Où est la magie ? Jean-Pierre Melville, né Grumbach, résistant gaulliste qui restera toujours fidèle à son idole, est l’un des plus grands stylistes du cinéma français, qui se comptent sur les doigts d’une main : Renoir, Bresson, Tati, Jacques Demy… Dans une planète cinemétographique très bavarde et psychologisante, Melville a toujours préféré les regards, l’animalité et le poids de l’existence.

Existentialiste Melville ? Peut-être le seul cinéaste français qui mérite ce titre, le seul à s’être coltiné, comme Antonioni et Bergman à la même époque, à cette notion si neuve et troublante à l’époque “d’angoisse”, par laquelle Martin Heidegger voyait la condition de l’homme moderne, sujet à une peur sans objet qui le rendait étranger à lui-même (quinze ans avant Camus).
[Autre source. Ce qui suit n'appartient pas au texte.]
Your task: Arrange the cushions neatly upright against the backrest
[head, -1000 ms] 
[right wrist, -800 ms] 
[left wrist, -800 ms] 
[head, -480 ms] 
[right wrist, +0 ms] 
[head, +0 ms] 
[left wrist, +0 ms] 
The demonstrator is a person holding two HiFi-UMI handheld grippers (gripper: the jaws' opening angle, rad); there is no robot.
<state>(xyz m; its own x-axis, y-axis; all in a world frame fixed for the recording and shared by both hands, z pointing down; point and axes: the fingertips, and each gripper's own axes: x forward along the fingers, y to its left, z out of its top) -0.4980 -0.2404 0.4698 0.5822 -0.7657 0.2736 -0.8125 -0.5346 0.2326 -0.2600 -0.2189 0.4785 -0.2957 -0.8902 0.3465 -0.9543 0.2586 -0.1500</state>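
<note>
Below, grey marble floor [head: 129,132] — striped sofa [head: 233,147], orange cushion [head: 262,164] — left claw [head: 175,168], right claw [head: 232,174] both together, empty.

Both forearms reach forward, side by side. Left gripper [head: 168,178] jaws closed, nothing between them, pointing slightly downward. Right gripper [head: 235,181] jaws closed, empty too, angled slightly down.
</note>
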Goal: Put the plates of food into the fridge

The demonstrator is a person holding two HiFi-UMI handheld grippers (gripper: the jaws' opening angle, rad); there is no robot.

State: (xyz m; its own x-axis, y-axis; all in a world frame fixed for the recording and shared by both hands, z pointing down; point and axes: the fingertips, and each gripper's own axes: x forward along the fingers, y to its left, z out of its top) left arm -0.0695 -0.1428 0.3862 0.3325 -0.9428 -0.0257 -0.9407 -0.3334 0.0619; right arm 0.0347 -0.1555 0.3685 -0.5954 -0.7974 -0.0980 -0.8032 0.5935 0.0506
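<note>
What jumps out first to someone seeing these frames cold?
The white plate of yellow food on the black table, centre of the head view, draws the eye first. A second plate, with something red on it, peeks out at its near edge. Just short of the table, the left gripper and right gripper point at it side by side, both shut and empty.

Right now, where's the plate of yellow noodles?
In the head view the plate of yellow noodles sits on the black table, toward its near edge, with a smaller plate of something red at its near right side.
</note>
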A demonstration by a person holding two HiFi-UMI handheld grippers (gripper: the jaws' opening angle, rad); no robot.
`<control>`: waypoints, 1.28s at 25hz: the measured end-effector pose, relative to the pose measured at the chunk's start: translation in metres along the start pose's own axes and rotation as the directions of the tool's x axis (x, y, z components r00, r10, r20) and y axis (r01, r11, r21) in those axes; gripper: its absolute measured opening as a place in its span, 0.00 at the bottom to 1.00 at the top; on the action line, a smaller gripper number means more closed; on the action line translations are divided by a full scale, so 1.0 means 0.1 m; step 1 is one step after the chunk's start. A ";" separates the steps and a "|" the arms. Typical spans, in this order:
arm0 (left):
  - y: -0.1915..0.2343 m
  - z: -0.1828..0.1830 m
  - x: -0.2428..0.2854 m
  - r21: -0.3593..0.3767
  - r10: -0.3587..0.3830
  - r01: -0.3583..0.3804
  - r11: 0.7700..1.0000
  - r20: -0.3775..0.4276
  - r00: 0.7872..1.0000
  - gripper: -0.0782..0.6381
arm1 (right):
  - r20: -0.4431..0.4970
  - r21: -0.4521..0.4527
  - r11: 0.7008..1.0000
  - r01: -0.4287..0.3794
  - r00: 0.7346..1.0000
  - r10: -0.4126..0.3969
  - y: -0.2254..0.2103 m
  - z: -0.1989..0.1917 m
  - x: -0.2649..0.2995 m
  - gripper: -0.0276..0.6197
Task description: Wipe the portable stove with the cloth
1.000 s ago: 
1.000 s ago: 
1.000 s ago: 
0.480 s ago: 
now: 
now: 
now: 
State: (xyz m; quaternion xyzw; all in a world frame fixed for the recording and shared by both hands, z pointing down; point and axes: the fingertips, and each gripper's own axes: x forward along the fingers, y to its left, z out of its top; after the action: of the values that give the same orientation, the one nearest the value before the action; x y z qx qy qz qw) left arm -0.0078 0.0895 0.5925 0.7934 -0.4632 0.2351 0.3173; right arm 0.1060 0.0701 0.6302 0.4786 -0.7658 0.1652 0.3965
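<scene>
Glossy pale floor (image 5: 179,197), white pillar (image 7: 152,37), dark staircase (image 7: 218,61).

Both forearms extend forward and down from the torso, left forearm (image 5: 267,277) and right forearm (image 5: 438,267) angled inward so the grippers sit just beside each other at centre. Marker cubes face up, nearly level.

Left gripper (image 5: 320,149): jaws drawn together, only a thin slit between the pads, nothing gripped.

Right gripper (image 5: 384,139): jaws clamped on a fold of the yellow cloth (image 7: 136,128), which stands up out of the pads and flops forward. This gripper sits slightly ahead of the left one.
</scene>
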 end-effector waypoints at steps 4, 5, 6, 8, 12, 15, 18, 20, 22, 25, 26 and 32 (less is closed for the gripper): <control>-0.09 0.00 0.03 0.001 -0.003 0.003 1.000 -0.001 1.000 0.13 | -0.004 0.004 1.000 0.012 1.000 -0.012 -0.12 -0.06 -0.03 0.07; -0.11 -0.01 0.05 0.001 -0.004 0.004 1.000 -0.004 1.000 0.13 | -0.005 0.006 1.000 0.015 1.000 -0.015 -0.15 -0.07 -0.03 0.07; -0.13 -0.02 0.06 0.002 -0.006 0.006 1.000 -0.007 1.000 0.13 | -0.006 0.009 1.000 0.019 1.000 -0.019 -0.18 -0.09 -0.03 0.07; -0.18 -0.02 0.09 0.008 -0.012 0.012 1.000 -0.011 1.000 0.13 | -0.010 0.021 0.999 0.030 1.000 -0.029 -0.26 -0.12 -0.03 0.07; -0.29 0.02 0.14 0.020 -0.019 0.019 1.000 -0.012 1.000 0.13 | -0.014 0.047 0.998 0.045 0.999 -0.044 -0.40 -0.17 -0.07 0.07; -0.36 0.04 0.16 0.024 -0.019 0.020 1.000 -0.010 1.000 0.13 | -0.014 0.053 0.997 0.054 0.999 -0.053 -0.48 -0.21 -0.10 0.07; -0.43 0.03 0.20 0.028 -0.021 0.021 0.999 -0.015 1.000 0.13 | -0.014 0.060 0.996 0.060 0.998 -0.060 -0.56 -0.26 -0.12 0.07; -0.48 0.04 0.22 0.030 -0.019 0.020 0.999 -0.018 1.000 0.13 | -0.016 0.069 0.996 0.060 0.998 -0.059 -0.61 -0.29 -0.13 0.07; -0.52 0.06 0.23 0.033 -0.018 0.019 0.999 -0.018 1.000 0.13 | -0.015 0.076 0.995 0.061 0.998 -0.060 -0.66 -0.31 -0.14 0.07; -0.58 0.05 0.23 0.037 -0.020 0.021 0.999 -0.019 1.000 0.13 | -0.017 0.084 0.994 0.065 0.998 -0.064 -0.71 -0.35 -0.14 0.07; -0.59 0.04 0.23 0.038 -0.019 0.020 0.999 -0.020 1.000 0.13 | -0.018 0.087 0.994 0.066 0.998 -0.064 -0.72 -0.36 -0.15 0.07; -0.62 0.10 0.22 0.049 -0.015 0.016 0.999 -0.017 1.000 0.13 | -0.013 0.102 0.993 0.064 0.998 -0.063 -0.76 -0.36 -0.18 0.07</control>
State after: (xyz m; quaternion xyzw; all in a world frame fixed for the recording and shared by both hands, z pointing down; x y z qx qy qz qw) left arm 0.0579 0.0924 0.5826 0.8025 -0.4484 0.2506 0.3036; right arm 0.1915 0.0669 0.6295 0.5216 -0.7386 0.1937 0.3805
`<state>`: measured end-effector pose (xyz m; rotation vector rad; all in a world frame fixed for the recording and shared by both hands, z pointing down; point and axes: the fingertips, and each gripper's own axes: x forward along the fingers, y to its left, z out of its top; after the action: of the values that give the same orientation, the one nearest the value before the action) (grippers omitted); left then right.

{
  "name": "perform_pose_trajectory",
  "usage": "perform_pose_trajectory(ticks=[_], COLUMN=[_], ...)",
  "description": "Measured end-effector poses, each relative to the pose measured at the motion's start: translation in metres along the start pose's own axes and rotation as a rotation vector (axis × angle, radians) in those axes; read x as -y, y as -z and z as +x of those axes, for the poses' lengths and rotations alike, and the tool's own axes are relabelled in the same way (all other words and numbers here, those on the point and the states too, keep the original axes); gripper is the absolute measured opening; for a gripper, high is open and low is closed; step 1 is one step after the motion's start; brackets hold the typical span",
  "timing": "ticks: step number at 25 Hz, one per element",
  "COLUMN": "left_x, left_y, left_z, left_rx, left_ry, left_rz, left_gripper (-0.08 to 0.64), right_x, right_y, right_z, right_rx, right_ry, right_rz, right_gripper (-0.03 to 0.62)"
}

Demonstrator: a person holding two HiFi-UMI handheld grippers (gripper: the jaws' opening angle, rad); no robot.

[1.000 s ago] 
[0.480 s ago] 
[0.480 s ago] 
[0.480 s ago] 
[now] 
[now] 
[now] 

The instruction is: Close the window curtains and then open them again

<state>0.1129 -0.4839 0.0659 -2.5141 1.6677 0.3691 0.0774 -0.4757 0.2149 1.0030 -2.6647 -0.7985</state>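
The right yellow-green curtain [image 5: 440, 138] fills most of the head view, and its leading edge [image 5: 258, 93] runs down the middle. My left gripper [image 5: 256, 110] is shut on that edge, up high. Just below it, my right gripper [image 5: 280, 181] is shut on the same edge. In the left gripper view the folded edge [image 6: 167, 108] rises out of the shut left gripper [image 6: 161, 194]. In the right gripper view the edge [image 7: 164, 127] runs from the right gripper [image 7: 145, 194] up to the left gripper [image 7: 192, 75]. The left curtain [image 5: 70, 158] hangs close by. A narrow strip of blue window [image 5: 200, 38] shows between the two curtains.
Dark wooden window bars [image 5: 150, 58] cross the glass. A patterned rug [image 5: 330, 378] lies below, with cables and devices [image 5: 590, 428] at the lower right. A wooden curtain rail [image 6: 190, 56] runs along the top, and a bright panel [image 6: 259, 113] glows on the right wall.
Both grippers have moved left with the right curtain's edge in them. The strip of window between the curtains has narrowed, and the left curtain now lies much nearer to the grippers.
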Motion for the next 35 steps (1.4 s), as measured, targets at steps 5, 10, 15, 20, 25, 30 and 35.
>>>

Angoisse du résistant face au sale boulot (L’armée des ombres), angoisse du tueur face à une mission inacceptable comme le meurtre d’une femme (Le samouraï), angoisse du tueur cerné (Le deuxième souffle, Le cercle rouge). Comment sortir de l’angoisse ? Par le sens de l’honneur bien sûr, supérieur à la vérité, au bien et au mal. Jacques Tourneur, sans doute son inspiration majeure, clôturait La griffe du passé par le geste amical d’un sourd-muet à l’égard d’un mort (Mitchum), dont il avait tu le secret pour aider la femme qui lui survivait à vivre sa vie. A la fin du Deuxième souffle, Paul Meurisse s’offre un mensonge et une vérité interdite. Le seul hommage qui vaille est celui qui permet de se placer à égalité de ses maîtres.

Rétrospective Jean-Pierre Melville à la Cinémathèque française, du 3 au 22 novembre 2010.